To do: Search the records for the string "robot", and show each line where it appears.

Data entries

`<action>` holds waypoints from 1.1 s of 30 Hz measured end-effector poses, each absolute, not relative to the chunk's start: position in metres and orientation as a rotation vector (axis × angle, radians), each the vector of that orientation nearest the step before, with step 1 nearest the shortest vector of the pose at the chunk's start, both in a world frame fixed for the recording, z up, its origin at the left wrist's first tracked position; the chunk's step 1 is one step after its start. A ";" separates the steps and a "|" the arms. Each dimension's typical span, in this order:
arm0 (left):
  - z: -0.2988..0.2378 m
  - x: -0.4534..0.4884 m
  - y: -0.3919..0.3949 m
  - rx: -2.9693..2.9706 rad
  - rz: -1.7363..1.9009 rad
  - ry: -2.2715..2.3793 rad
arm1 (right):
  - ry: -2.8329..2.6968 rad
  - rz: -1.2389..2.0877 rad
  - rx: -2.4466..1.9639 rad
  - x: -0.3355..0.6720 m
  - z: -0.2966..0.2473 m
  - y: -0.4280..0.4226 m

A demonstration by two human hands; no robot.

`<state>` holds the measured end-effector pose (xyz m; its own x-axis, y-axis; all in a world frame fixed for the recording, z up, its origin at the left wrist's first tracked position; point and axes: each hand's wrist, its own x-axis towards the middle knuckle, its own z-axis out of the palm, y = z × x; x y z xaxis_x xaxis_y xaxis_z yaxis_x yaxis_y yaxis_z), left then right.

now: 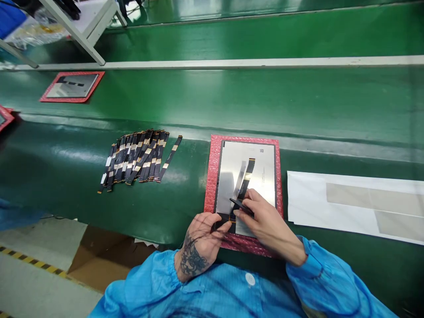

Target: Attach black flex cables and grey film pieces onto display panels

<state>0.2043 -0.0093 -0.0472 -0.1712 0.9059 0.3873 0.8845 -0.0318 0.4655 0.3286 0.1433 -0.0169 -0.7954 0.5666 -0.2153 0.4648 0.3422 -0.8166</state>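
A silvery panel [261,170] lies on a red bubble-wrap mat [213,176] on the green belt in front of me. A black flex cable with gold contacts [247,174] stands on the panel, running up from its lower edge. My right hand [270,223] pinches dark tweezers [241,206] at the cable's lower end. My left hand [202,240] rests at the panel's lower left corner, fingers curled, thumb pressing on the panel's edge.
A pile of several loose flex cables [139,159] lies to the left on the belt. White sheets [354,205] lie to the right. Another panel on a red mat [71,86] sits far left. A cardboard box [106,256] stands on the floor below.
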 end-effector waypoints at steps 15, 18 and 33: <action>-0.057 0.208 -0.014 2.002 0.994 2.168 | -2.645 1.365 -0.965 0.327 -0.011 0.146; -0.054 0.206 -0.016 2.141 0.792 2.181 | -2.647 1.362 -0.962 0.327 -0.010 0.146; -0.037 0.189 -0.020 1.319 1.177 2.083 | -2.526 0.439 -1.239 0.379 -0.017 0.122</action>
<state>0.1890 -0.0197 -0.0373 -0.4706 0.8772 0.0950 0.5340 0.1974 0.8221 0.3787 0.1217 -0.0169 -0.5863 0.8003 0.1258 0.7108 0.5827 -0.3939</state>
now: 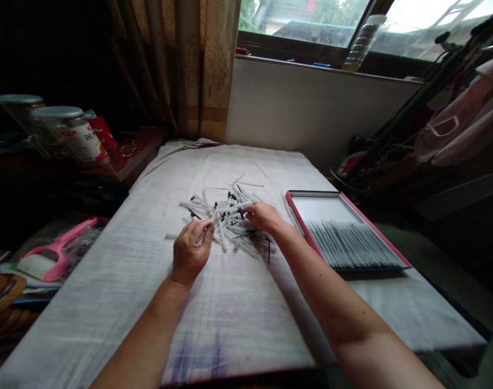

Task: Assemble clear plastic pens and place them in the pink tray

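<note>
Left side of the work: left hand (pixel 193 248), back upward, wrist low over the white cloth (pixel 230 302), forearm running in from near left. Thumb and forefinger meet in a pinch, apparently on a slim pale stick (pixel 214 218) at the near-left edge of the heap; the grip itself is small in view.

Middle: loose heap of sticks (pixel 224 237), pale with black ends, crossing every way on the table. A few strays lie at its far and left sides.

Right of the heap: right hand (pixel 265 216), slightly farther out than the left, forearm slanting in from near right. Fingers curl down toward the thumb at the heap; cannot tell whether they grasp a piece or only touch.

Far right: pink-edged box (pixel 317 208), open, sticks in a row across its near part, far part bare.

Judgement: step in hand seems to be handling single pieces at the heap. Next move calls for a firm left pinch and precise right fingertips, without dragging neighbours.
</note>
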### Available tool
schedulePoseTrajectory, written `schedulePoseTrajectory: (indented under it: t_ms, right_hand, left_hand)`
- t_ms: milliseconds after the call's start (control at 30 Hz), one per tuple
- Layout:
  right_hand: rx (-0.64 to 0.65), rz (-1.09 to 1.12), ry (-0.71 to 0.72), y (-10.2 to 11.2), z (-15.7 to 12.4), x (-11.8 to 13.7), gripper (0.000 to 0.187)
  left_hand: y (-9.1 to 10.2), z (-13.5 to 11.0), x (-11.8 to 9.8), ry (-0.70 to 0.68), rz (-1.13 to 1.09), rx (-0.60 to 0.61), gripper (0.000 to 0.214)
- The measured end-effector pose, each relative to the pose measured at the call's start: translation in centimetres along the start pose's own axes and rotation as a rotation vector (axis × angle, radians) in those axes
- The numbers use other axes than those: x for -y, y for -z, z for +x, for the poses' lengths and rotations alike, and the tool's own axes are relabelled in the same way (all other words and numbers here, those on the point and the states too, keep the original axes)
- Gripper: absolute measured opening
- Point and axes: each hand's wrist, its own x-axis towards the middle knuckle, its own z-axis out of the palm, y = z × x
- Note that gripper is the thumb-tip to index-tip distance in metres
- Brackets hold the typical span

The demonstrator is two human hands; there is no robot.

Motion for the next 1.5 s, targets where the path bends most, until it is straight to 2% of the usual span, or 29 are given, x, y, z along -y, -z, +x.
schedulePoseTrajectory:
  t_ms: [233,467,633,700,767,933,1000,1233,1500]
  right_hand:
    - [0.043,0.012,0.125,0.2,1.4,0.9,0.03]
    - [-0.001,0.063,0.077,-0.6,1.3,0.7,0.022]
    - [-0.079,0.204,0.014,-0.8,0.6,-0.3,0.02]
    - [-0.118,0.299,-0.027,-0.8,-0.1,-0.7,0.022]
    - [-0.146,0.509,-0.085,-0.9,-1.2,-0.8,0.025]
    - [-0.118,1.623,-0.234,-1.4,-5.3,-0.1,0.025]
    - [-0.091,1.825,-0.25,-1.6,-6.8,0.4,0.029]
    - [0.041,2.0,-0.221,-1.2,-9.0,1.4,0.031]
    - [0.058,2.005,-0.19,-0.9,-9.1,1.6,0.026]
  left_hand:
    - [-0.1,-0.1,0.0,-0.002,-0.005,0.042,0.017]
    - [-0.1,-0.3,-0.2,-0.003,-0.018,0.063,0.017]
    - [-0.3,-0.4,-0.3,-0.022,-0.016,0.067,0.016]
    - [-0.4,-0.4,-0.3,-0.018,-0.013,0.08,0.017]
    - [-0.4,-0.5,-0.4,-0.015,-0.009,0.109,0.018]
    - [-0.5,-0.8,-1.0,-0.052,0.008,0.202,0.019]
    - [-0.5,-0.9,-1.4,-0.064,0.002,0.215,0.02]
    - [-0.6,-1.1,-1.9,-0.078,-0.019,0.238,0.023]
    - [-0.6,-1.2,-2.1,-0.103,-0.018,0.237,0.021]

Task result:
A demonstration by two human hands; no robot.
The demonstrator is two human hands; there is no robot.

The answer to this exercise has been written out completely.